== Required work ==
Each entry is to be repeated word for word, and the images are to be dropped.

_ _ _ _

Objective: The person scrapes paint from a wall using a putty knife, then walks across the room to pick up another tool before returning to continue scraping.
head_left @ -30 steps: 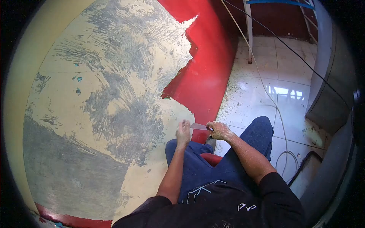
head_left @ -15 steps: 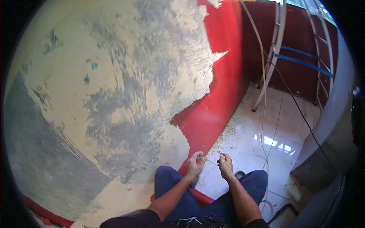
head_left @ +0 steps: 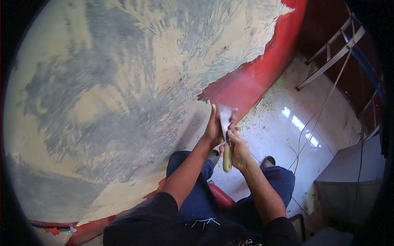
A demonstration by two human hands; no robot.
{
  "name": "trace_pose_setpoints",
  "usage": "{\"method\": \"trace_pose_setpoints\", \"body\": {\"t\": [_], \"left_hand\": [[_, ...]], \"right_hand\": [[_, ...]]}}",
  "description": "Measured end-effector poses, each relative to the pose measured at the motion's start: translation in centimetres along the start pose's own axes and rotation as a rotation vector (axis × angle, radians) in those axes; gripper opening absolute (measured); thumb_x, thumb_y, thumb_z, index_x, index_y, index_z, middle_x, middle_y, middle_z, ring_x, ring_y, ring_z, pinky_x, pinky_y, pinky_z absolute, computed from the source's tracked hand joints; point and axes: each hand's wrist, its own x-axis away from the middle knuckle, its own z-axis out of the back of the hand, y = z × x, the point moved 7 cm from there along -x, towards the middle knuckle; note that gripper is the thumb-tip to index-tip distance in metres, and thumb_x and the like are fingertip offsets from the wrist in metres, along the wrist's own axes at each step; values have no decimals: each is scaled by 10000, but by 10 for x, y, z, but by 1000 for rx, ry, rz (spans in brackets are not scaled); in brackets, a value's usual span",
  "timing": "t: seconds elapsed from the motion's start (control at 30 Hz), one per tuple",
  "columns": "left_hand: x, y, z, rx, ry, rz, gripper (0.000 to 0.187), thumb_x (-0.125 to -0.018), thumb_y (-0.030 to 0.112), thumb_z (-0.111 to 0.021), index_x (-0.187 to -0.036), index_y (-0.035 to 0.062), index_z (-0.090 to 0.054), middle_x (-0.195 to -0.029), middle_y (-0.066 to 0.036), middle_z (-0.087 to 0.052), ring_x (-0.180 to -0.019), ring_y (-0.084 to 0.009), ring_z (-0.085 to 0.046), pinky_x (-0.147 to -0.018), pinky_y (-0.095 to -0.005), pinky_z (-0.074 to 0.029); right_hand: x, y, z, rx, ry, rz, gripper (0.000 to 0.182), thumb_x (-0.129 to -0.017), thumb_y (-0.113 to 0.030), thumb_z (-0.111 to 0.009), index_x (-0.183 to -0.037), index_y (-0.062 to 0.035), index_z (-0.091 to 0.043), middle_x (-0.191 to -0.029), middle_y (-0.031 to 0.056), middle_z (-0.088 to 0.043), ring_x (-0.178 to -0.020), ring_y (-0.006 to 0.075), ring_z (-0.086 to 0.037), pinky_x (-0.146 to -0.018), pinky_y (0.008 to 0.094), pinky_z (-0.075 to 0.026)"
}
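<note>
Both hands were on a scraper (head_left: 225,131), blade up against the wall (head_left: 102,102) at the edge of the remaining red paint (head_left: 250,84); the right hand (head_left: 238,149) was wrapped round the pale wooden handle, fingers curled tight; the left hand (head_left: 214,129) was pressed w/ fingers along the flat metal blade near its tip, so neither hand was spread wide.

Risks, as a judgement: left fingers sat close to the blade edge, so a slip off the wall could nick them; too steep an angle could gouge the plaster rather than lift paint; the person looked seated low on a red stool (head_left: 219,197) w/ knees forward, so a hard push might tip the balance; loose cables (head_left: 312,123) trailed across the glossy tiled floor (head_left: 287,135), which was littered w/ flakes, a trip or slide hazard; dust and chips near the face were likely too.

Materials: wall was mostly bare, chalky cream skim over grey render, streaked w/ scrape marks, rough and matte; the red paint was smooth and slightly glossy, w/ a ragged, torn-looking border; blade was thin, dull grey steel, roughly trapezoid; handle rounded, light wood; floor tiles white, shiny, reflecting window light; a ladder (head_left: 332,57) w/ pale rails leaned at the far dark-red wall.
</note>
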Motion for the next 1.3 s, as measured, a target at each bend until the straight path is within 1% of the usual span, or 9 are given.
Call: {"method": "trace_pose_setpoints", "body": {"t": [0.2, 0.33, 0.43, 0.47, 0.57, 0.6, 0.73, 1.03, 1.3], "left_hand": [[11, -2, 59, -32, 198, 33, 562, -894, 569, -431, -1097, 56, -535, -632, 36, -414, -466, -96, -429, -564, -268, -438], [1, 11, 59, 169, 64, -46, 511, -895, 568, -438, -1039, 92, -553, -658, 27, -465, -514, -96, -471, -594, -279, -457], [13, 1, 55, -86, 283, 66, 526, -886, 572, -456, -1065, 87, -551, -736, -3, -550, -603, -110, -526, -661, -277, -474], [13, 1, 47, -92, 255, -32, 537, -898, 542, -467, -1106, 52, -533, -841, -41, -611, -697, -124, -562, -679, -267, -489], [16, 10, 40, -656, 364, -133, 474, -935, 449, -453, -1122, 19, -519, -950, -110, -624, -608, -148, -577, -563, -283, -519], [21, 10, 48, -707, 421, 71, 396, -959, 354, -438, -1101, -2, -537, -932, -109, -630, -620, -146, -587, -501, -262, -512], [21, 19, 58, -660, 604, -75, 459, -975, 346, -385, -937, -33, -641, -722, -102, -651, -594, -148, -611, -505, -279, -501], [13, 22, 59, -796, 614, -248, 398, -969, 290, -429, -907, -42, -640, -645, -91, -630, -491, -127, -578, -452, -256, -470], [5, 24, 58, -768, 629, -243, 432, -977, 308, -408, -873, -40, -642, -589, -83, -603, -437, -115, -544, -396, -242, -445]], "right_hand": [[-12, 42, -4, -30, -89, -270, 256, -970, -376, -368, -1028, -136, -433, -665, 75, -530, -510, 204, -520, -482, 332, -468], [-17, 50, 2, -103, -207, -282, 247, -976, -353, -378, -959, -117, -449, -632, 57, -514, -467, 168, -499, -446, 287, -437], [-30, 41, 26, 86, 87, -68, 229, -981, -319, -386, -936, -106, -458, -607, 38, -499, -451, 143, -479, -429, 270, -405], [-34, 39, 24, 152, 76, -37, 231, -981, -323, -390, -948, -103, -455, -621, 39, -503, -466, 147, -493, -446, 268, -416], [-40, 31, 19, 364, 37, 62, 244, -978, -335, -401, -986, -95, -445, -662, 43, -516, -513, 158, -535, -495, 261, -447], [-40, 38, 24, 369, 8, 27, 249, -981, -330, -397, -1010, -85, -429, -693, 54, -531, -541, 166, -561, -508, 264, -461], [-38, 57, 25, 261, -26, -109, 284, -987, -326, -363, -1011, -66, -474, -692, 38, -524, -507, 119, -518, -440, 247, -412], [-53, 58, 36, 325, -32, 18, 317, -977, -371, -372, -863, -90, -465, -561, 18, -454, -436, 122, -451, -402, 251, -385], [-58, 49, 42, 357, 182, -15, 341, -968, -397, -406, -822, -100, -488, -548, 17, -487, -386, 102, -431, -322, 244, -314]]}}
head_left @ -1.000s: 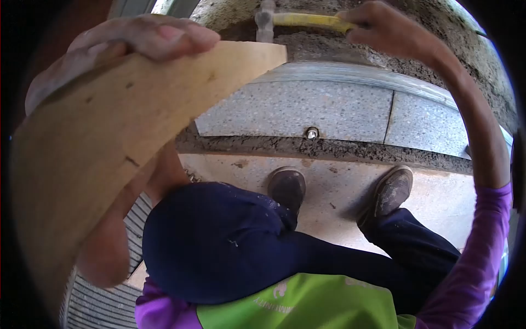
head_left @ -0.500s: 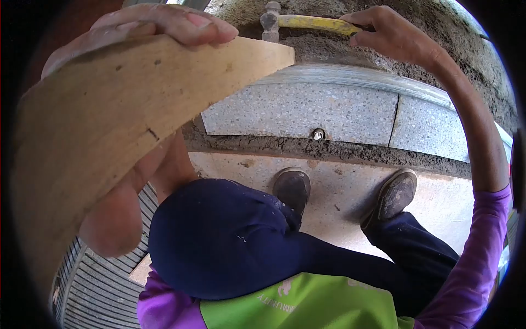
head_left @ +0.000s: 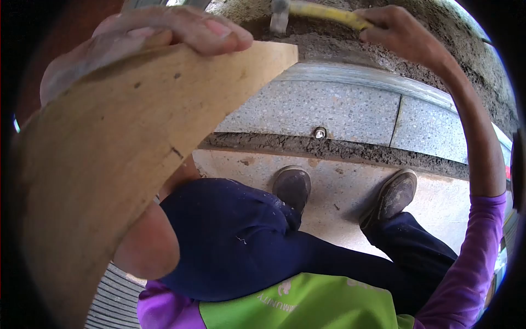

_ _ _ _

== Answer to this problem ==
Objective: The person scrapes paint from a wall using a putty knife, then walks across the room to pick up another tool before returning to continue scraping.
head_left @ -30 steps: 
head_left @ -15 steps: 
head_left @ +0 steps: 
A demonstration by two human hands; no robot.
{
  "name": "trace_pose_setpoints",
  "usage": "{\"method\": \"trace_pose_setpoints\", \"body\": {\"t\": [_], \"left_hand\": [[_, ...]], \"right_hand\": [[_, ...]]}}",
  "description": "Measured end-effector poses, each relative to the pose measured at the motion's start: translation in centimetres along the start pose's own axes and rotation as a rotation vector (axis × angle, radians) in those axes; gripper opening absolute (measured); thumb_x, thumb_y, thumb_z, index_x, index_y, index_z, middle_x, middle_y, middle_z, ring_x, ring_y, ring_z, pinky_x, pinky_y, pinky_z absolute, computed from the source's tracked hand joints; point and axes: each hand's wrist, its own x-axis away from the middle knuckle, its own z-axis out of the back of the hand, y = z × x, the point moved 7 cm from there along -x, towards the middle knuckle; note that gripper is the thumb-tip to index-tip distance in metres, and thumb_x and the like are fingertip offsets from the wrist in metres, along the wrist's own axes at each step; values have no decimals: each is scaled by 10000, but by 10 for x, y, z, but by 1000 for rx, ry, rz (spans in brackets are not scaled); in brackets, a value's usual span",
  "timing": "t: seconds elapsed from the motion's start (control at 30 Hz), one per tuple",
  "columns": "left_hand: x, y, z, rx, ry, rz, gripper (0.000 to 0.187), thumb_x (-0.125 to -0.018), thumb_y (-0.030 to 0.112), thumb_z (-0.111 to 0.021), index_x (-0.187 to -0.036), index_y (-0.035 to 0.062), index_z (-0.090 to 0.054), middle_x (-0.195 to -0.029), middle_y (-0.066 to 0.036), middle_z (-0.087 to 0.052), ring_x (-0.180 to -0.019), ring_y (-0.084 to 0.009), ring_z (-0.085 to 0.046), pinky_x (-0.147 to -0.018), pinky_y (-0.095 to -0.005), pinky_z (-0.074 to 0.029); right_hand: x, y, z, rx, ry, rz, gripper (0.000 to 0.182), thumb_x (-0.129 to -0.017), thumb_y (-0.113 to 0.030), thumb_z (-0.111 to 0.009), index_x (-0.183 to -0.037), index_y (-0.062 to 0.035), index_z (-0.091 to 0.043), middle_x (-0.191 to -0.029), middle_y (-0.031 to 0.056), middle_z (-0.088 to 0.043), ring_x (-0.178 to -0.020), ring_y (-0.006 to 0.075), ring_z (-0.086 to 0.037), pinky_x (-0.146 to -0.018), pinky_y (0.008 to 0.094), pinky_z (-0.075 to 0.026)"
}
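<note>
Both hands were on a scraper (head_left: 225,131), blade up against the wall (head_left: 102,102) at the edge of the remaining red paint (head_left: 250,84); the right hand (head_left: 238,149) was wrapped round the pale wooden handle, fingers curled tight; the left hand (head_left: 214,129) was pressed w/ fingers along the flat metal blade near its tip, so neither hand was spread wide.

Risks, as a judgement: left fingers sat close to the blade edge, so a slip off the wall could nick them; too steep an angle could gouge the plaster rather than lift paint; the person looked seated low on a red stool (head_left: 219,197) w/ knees forward, so a hard push might tip the balance; loose cables (head_left: 312,123) trailed across the glossy tiled floor (head_left: 287,135), which was littered w/ flakes, a trip or slide hazard; dust and chips near the face were likely too.

Materials: wall was mostly bare, chalky cream skim over grey render, streaked w/ scrape marks, rough and matte; the red paint was smooth and slightly glossy, w/ a ragged, torn-looking border; blade was thin, dull grey steel, roughly trapezoid; handle rounded, light wood; floor tiles white, shiny, reflecting window light; a ladder (head_left: 332,57) w/ pale rails leaned at the far dark-red wall.
</note>
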Motion for the next 1.3 s, as measured, a target at each bend until the straight path is within 1% of the usual span, or 9 are given.
Call: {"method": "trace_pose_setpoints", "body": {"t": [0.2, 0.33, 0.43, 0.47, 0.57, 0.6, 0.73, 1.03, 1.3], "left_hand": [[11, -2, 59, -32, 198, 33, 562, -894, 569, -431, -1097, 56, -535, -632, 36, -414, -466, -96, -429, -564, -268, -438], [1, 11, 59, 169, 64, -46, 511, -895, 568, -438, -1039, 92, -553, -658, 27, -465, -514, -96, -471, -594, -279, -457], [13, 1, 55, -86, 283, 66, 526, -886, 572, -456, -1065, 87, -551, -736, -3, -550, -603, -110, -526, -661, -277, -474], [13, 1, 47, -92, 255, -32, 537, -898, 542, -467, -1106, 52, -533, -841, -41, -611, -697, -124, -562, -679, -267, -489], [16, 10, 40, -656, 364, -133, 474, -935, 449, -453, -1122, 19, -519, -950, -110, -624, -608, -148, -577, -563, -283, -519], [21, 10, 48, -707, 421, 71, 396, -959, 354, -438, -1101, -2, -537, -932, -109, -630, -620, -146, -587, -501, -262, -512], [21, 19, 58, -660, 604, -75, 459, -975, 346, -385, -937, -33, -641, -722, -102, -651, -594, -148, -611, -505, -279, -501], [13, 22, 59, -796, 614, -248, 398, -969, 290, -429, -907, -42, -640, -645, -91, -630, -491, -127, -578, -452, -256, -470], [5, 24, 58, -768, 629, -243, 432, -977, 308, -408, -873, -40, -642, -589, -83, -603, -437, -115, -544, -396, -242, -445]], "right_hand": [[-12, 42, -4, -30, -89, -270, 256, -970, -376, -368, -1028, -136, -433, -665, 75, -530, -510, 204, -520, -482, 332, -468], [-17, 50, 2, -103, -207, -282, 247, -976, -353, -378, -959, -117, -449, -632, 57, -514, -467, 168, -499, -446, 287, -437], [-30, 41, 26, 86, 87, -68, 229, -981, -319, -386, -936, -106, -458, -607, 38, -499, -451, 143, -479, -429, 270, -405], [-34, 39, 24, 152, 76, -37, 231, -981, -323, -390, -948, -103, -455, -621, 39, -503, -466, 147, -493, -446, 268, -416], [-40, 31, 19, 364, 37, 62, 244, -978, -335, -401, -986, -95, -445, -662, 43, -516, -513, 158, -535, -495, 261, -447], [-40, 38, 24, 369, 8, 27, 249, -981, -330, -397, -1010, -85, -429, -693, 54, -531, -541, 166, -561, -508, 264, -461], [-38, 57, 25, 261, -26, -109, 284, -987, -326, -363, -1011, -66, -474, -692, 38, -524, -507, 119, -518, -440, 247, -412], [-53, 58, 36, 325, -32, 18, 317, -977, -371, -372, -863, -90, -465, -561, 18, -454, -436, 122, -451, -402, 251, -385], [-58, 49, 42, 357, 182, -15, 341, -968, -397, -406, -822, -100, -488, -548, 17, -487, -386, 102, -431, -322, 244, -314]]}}
head_left @ -1.000s: 
head_left @ -0.500s: 
head_left @ +0.000s: 

This answer is now finished.